J’ai longtemps rêvé d’être apatride, d’en finir avec la nation qui est la mienne, de liquider les facilités et les pesanteurs qui me viennent de ce vieux pays appartenant à un vieux continent.

La France ? J’en aurais volontiers baissé l’étendard en flambard assez goguenard, en ramenard assez salopard. Cela m’énervait, ce service militaire auquel il fallait se conformer si on n’arrivait pas à se faire réformer quand désormais le service civique s’offre en panacée du brassage citoyen. Cela m’ulcérait, cette révérence gardée aux héros chronologiques de la fierté d’être roi, Louis XIV, Napoléon, De Gaulle. Et cela me faisait tordre le nez, le chauvinisme nationaliste qui n’était pas bien différent du chauvinisme patriotique.

Aujourd’hui, je m’élève évidemment contre la déchéance de nationalité et la fabrication de sans-pays, manière d’écraser une mouche avec un marteau. Je réprouve la manière dont la gauche donne des gages aux angoisses d’une population apeurée par le terrorisme islamo. Surtout, je sais trop combien il est facile de jouer les méprisants et les ingrats quand on est bordé de protection bleu-blanc-rouge alors que des milliers d’étrangers demandent asile et refuge. Et je suis conscient qu’il est plus simple de vouloir couper avec ses racines quand celles-ci sont bien accrochées au droit du sol et labourent depuis longtemps des sillons abreuvés d’un sang de plein droit.

Malgré tout, j’ai parfois des remontées de rêveries adolescentes qui me libèrent des liens noués trop serrés, qui m’isolent de ma civilité d’origine ou qui me jettent dans des océans d’indignité. Parfois, je laisse le romanesque relever haut le col de mon caban à la Corto Maltese.

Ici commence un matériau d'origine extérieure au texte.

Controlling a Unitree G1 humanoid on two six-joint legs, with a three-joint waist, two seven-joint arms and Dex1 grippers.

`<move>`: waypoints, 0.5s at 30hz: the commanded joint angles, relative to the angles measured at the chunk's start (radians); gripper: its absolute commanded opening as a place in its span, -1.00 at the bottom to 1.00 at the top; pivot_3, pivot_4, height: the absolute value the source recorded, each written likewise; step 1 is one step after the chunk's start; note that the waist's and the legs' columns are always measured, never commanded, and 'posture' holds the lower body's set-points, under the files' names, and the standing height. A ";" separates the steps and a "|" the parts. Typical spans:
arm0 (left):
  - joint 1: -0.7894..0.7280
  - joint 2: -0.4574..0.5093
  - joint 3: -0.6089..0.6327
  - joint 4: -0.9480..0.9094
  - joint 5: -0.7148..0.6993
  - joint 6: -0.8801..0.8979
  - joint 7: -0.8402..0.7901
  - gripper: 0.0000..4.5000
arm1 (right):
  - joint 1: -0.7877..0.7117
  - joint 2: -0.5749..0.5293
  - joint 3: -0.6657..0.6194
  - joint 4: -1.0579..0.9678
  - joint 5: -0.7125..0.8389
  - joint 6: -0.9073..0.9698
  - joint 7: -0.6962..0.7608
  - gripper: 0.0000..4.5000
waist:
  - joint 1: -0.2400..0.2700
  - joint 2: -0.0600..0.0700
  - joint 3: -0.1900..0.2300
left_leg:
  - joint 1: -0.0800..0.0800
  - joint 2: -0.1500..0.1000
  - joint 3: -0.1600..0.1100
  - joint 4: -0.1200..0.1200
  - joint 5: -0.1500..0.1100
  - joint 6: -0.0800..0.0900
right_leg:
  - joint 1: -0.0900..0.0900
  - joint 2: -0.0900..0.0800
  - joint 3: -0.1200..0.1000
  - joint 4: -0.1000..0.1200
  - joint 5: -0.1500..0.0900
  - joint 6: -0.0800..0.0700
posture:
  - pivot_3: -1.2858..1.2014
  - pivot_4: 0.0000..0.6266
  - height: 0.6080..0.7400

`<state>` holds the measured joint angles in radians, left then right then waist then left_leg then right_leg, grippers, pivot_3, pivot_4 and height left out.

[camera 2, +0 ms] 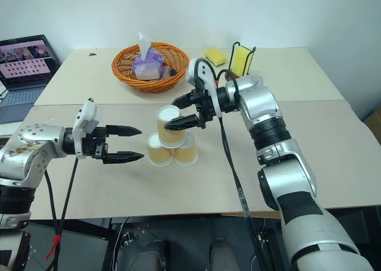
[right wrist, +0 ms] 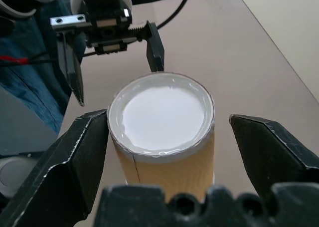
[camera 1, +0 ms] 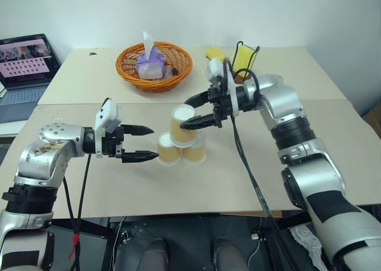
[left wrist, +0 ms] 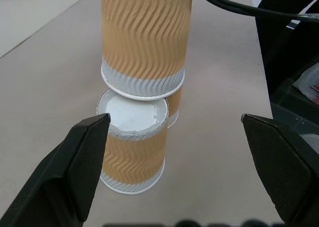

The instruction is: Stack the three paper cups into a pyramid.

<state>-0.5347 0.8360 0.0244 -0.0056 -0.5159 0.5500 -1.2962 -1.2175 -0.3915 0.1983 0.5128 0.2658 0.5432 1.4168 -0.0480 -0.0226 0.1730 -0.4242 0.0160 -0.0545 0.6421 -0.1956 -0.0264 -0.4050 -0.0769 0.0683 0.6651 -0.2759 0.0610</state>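
The three paper cups form the pyramid near the table's middle. Two stand upside down side by side, the left cup (camera 1: 168, 150) and the right cup (camera 1: 195, 151). The third cup (camera 1: 183, 127) rests upside down across their bases, white base up. My right gripper (camera 1: 184, 115) is open, with a finger on either side of that top cup (right wrist: 162, 114) and a gap showing at each side. My left gripper (camera 1: 155, 143) is open and level, just left of the lower left cup (left wrist: 133, 149), holding nothing.
An orange basket (camera 1: 180, 68) holding a tissue pack stands at the back. A yellow sponge (camera 2: 215, 56) and a black wire holder (camera 1: 244, 61) with a yellow cloth sit behind my right arm. A laptop (camera 1: 24, 62) is at the far left.
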 commanded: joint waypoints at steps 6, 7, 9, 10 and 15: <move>0.005 0.002 0.063 -0.033 -0.023 0.006 0.052 1.00 | -0.078 -0.067 -0.184 -0.239 0.149 0.182 -0.135 0.96 | 0.001 0.000 0.000 | 0.000 0.000 0.000 0.000 0.000 0.000 | 0.000 0.000 0.000 0.000 0.000 0.000 | 0.03 -0.52 1.00; 0.015 -0.008 0.082 -0.042 -0.034 0.018 0.081 1.00 | -0.074 -0.081 -0.213 -0.239 0.148 0.183 -0.175 0.96 | 0.002 0.000 0.000 | 0.000 0.000 0.000 0.000 0.000 0.000 | 0.000 0.000 0.000 0.000 0.000 0.000 | 0.03 -0.52 1.00; 0.060 -0.040 0.146 -0.074 -0.052 0.039 0.178 1.00 | -0.056 -0.115 -0.303 -0.233 0.154 0.199 -0.290 0.96 | 0.003 0.000 0.000 | 0.000 0.000 0.000 0.000 0.000 0.000 | 0.000 0.000 0.000 0.000 0.000 0.000 | 0.03 -0.52 1.00; 0.085 -0.057 0.176 -0.087 -0.049 0.040 0.230 1.00 | -0.040 -0.131 -0.339 -0.229 0.151 0.204 -0.348 0.96 | 0.006 0.000 0.000 | 0.000 0.000 0.000 0.000 0.000 0.000 | 0.000 -0.001 0.000 0.000 0.000 0.000 | 0.03 -0.52 1.00; 0.307 -0.195 0.370 -0.251 -0.043 0.094 0.564 1.00 | 0.221 -0.216 -0.498 -0.308 0.066 0.185 -0.663 0.96 | 0.011 -0.003 -0.002 | 0.000 0.000 0.000 -0.001 0.000 0.001 | 0.001 -0.002 0.000 -0.001 0.000 0.000 | 0.03 -0.52 1.00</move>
<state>-0.2618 0.6708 0.3179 -0.1700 -0.5514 0.6335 -0.8454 -1.0556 -0.5876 -0.2343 0.2495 0.3620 0.7288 0.8606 -0.0374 -0.0252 0.1715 -0.4250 0.0155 -0.0544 0.6416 -0.1959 -0.0259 -0.4042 -0.0791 0.0683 0.6639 -0.2757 0.0608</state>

1) Je rêve que j’enfile la vareuse des marins libertaires de Kronstadt. Je suis l’un de survivants de cette commune libre qui voulait donner tout le pouvoir aux soviets. Je suis un des rares qui ont échappé à l’armée rouge de Trotski. Je fuis les tchékistes sur les routes de l’exil. Bientôt, je ne serai plus qu’un fuyard aux identités de fortune, aux nationalités de corde et de sac, aux papiers mal imités. Se fabriquer un faux passeport, changer de nom, changer de lit, changer de corps, voici comment les commis voyageurs d’une révolution perdue trahissent leurs espoirs déçus et vagabondent de renoncements en accommodements, avant de se retrouver en Espagne côté républicain, en butte aux mêmes autoritaires staliniens.

2) Je rêve que je rabats sur l’oreille le feutre noir des chefs de réseau de la Résistance ralliés à l’homme du 18 Juin, déchu de sa nationalité par Vichy, apatride accueilli par Londres.

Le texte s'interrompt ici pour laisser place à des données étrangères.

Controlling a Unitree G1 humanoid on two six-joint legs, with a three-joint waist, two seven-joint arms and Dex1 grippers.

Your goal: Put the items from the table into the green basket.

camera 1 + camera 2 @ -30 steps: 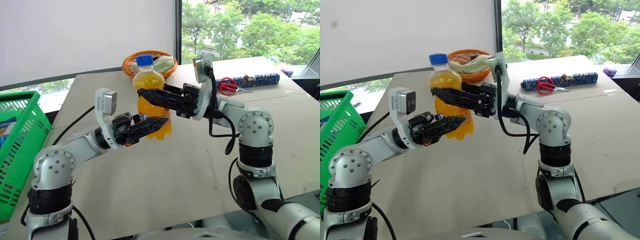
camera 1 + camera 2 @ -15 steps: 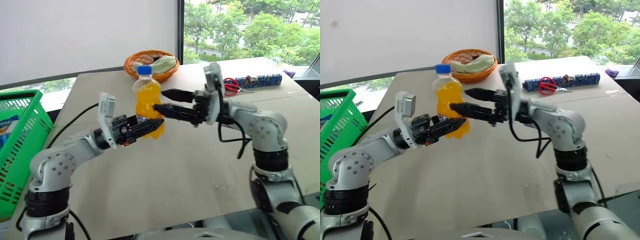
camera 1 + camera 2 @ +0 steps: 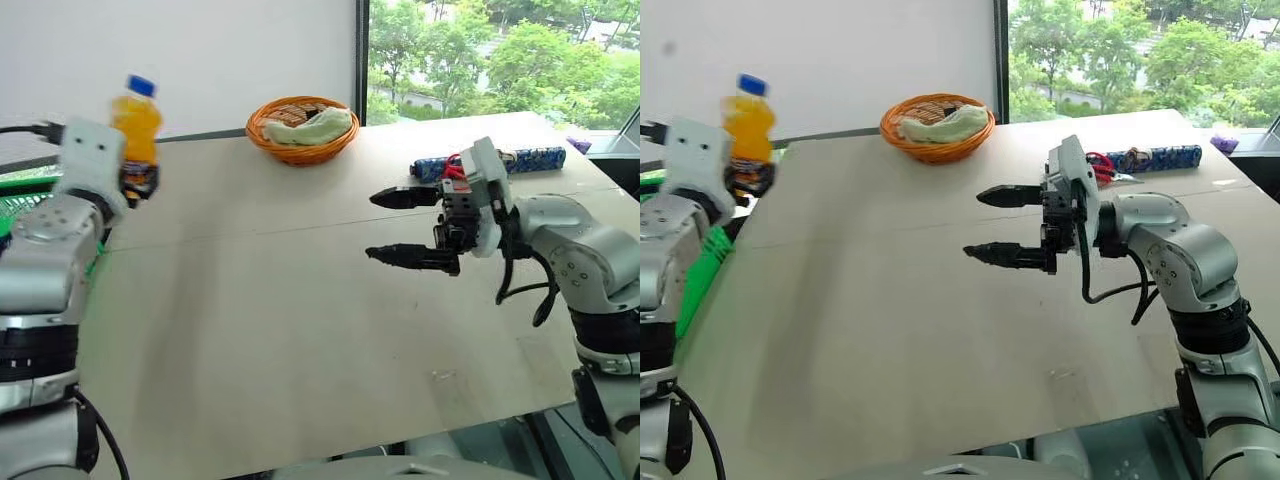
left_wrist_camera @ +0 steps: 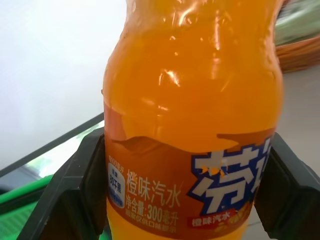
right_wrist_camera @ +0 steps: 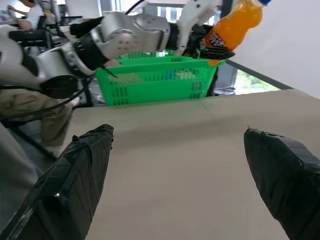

Plus compliqué, plus polémique, plus intéressant, je rêve que je me laisse pousser une moustache de danseur de tango façon Mitterrand, combattant de l’intérieur à l’itinéraire contrasté, où l’ambition pouvait porter la francisque mais où le courage physique et le mépris du danger sonnaient haut et clair.

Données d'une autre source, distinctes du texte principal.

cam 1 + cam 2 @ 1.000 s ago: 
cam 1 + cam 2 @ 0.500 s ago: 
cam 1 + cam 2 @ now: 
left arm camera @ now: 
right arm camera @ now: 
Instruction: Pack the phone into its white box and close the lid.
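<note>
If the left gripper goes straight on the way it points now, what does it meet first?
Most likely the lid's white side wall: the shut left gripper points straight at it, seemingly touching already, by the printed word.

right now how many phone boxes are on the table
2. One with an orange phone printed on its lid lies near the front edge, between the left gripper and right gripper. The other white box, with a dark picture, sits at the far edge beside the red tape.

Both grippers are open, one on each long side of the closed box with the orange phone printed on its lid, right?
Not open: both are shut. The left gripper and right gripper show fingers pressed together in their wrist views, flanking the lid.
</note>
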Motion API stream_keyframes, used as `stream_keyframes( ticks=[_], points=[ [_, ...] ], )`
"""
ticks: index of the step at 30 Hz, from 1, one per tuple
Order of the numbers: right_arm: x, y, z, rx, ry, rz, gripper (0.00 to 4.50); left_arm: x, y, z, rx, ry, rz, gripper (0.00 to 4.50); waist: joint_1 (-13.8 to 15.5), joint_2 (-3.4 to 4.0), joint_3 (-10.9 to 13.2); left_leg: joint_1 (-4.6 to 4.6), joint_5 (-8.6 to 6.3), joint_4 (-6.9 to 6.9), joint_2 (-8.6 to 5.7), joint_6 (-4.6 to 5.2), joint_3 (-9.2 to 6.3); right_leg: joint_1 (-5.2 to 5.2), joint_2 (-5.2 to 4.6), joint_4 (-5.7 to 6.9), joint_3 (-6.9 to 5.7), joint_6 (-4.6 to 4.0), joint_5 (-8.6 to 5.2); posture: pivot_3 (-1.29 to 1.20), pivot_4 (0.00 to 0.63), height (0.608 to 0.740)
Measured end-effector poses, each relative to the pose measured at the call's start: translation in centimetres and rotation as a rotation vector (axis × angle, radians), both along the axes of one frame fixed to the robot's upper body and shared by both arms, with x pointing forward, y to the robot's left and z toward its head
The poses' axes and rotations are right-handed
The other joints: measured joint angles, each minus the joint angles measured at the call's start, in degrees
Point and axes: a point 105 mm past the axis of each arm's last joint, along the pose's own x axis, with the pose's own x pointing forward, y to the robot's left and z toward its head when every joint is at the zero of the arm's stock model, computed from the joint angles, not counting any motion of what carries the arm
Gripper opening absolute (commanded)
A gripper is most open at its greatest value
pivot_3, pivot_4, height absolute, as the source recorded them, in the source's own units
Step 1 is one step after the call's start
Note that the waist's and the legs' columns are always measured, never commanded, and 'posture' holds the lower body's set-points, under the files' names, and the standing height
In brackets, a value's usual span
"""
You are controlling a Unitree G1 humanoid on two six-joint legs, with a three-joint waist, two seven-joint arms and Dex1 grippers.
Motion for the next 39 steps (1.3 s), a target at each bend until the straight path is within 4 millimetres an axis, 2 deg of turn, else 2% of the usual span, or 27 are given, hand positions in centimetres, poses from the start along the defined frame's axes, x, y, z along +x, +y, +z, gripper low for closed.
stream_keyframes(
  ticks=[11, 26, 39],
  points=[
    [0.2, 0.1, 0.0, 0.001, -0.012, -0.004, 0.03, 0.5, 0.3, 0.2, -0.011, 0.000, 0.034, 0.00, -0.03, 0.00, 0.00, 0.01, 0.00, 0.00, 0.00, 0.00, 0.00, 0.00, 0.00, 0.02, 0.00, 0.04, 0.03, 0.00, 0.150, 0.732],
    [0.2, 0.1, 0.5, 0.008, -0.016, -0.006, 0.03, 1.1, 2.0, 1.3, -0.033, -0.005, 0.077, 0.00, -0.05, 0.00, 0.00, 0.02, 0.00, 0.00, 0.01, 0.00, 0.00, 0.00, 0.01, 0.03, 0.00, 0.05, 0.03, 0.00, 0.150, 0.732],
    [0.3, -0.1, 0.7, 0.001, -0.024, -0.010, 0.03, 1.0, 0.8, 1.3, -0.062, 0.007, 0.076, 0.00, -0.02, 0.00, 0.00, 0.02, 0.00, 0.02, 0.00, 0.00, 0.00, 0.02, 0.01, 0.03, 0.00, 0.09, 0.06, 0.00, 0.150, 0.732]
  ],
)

3) Je rêve que je baisse la capuche de mon sweat et que je rajuste la bandoulière de ma sacoche à ordinateur. Je suis un réprouvé numérique, un partageur de données, un utopiste infantile qui aurait mieux fait de se méfier quand il a décidé de défier les gardiens du secret défense. J’habite dans des niches virtuelles, dans des réduits du dark Net. Je suis Julian Assange, reclus en principauté diplomatique à Londres, poursuivi par les maîtres du monde américains et le puritanisme scandinave réunis. Je suis Edward Snowden, en résidence extraterritoriale à Moscou, comme un espion du temps de la guerre froide quand je voulais juste entraver les menées de tous les Big Brother.

4) En revanche, je ne rêve pas que je suis une bombe humaine qui s’allume pour Daech. Je ne suis pas l’un de ces jeunots à la petite bouille bien sympathique qui retournent leurs armes contre la République qui les a laissés grandir dans des cités reculées.

Eux ne se revendiquent pas sans attaches. Ils ne cherchent pas le grand large, l’indépendance, l’autonomie, la solitude, la liberté risquée. Ils veulent un dieu et des commandements, un chef et de l’autorité, un Etat et une religion, des frontières et de la protection, de la coercition et du martyre. Ils partent pour aller quelque part et pour en revenir en pétards meurtriers. Ils sont l’exact inverse de ces évadés de l’identité, de ces dissociés de la cause commune, de ces partis pour s’en aller. Ils ne méritent pas d’être honorés du beau et terrible nom d’apatride.